TRY IT :: Which lines of the entries below contain the string "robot"? Copy each one.

Collected data entries ::
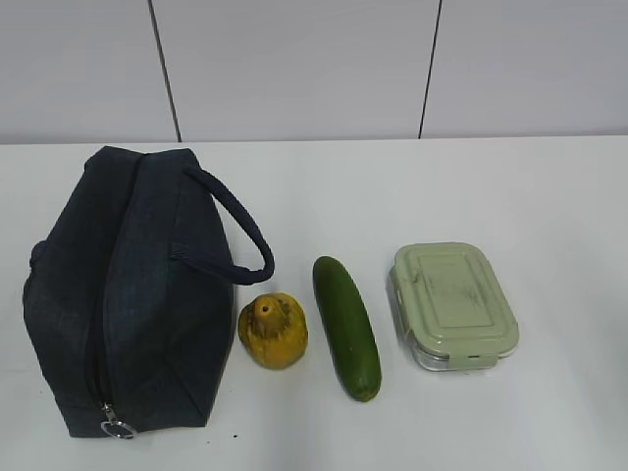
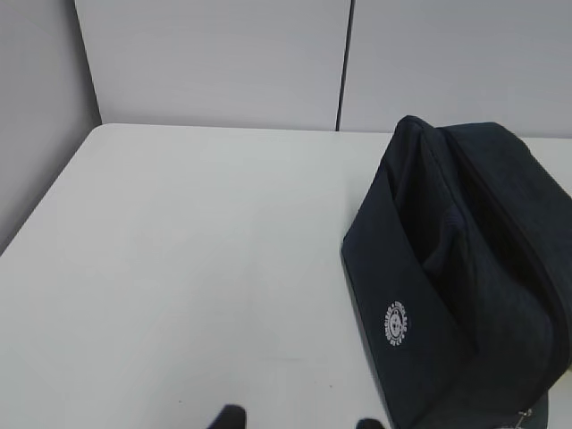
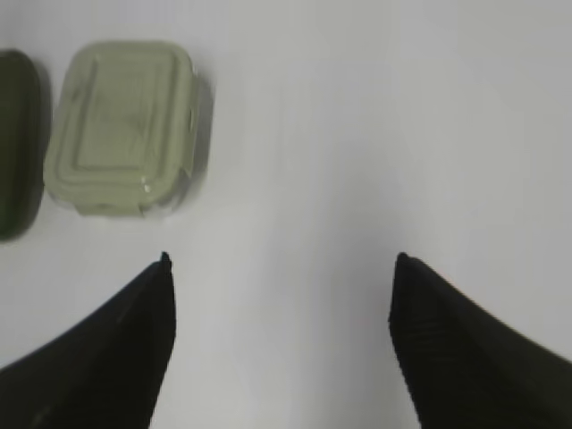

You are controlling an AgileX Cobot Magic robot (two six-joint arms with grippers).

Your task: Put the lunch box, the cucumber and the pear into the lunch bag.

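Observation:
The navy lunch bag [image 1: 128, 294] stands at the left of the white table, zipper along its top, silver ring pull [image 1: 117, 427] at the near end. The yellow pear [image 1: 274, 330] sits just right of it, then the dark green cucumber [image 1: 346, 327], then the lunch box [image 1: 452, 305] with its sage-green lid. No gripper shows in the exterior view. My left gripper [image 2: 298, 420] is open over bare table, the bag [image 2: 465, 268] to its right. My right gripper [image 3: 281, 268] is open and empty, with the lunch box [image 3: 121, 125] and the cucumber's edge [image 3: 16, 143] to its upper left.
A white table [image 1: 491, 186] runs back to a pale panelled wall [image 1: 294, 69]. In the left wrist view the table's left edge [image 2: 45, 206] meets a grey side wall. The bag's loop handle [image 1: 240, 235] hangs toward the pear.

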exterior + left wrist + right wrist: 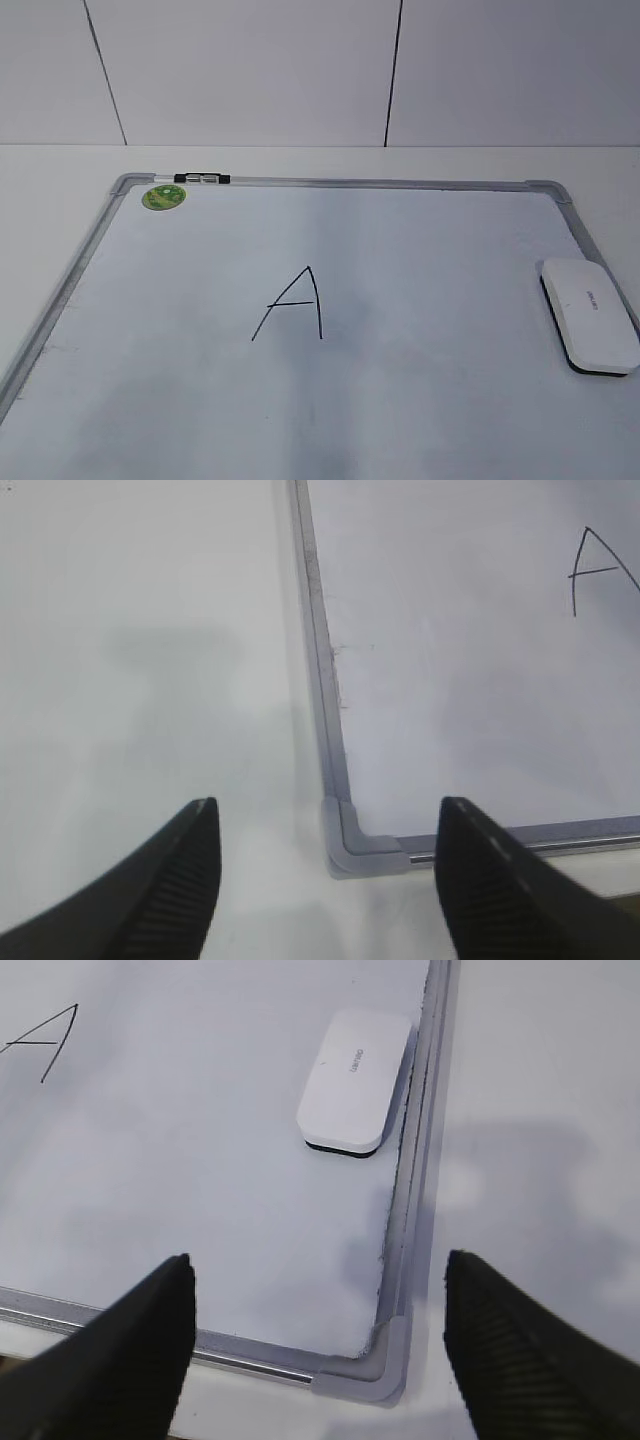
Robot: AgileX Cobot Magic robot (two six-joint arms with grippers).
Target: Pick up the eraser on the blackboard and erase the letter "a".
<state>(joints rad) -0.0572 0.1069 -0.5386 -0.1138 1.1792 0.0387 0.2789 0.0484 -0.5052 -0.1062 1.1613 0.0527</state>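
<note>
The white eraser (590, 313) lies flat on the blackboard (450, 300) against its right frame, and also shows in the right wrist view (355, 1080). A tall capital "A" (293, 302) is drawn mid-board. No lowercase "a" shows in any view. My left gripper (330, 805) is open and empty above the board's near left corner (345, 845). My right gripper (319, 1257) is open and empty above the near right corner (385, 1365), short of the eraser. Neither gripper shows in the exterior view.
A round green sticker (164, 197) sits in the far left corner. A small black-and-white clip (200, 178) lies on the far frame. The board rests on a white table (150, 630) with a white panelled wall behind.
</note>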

EXERCISE ANSWER ::
You are controlling an AgileX Cobot Magic robot (two six-joint arms with grippers).
Robot: AgileX Cobot Magic robot (two six-joint arms with grippers).

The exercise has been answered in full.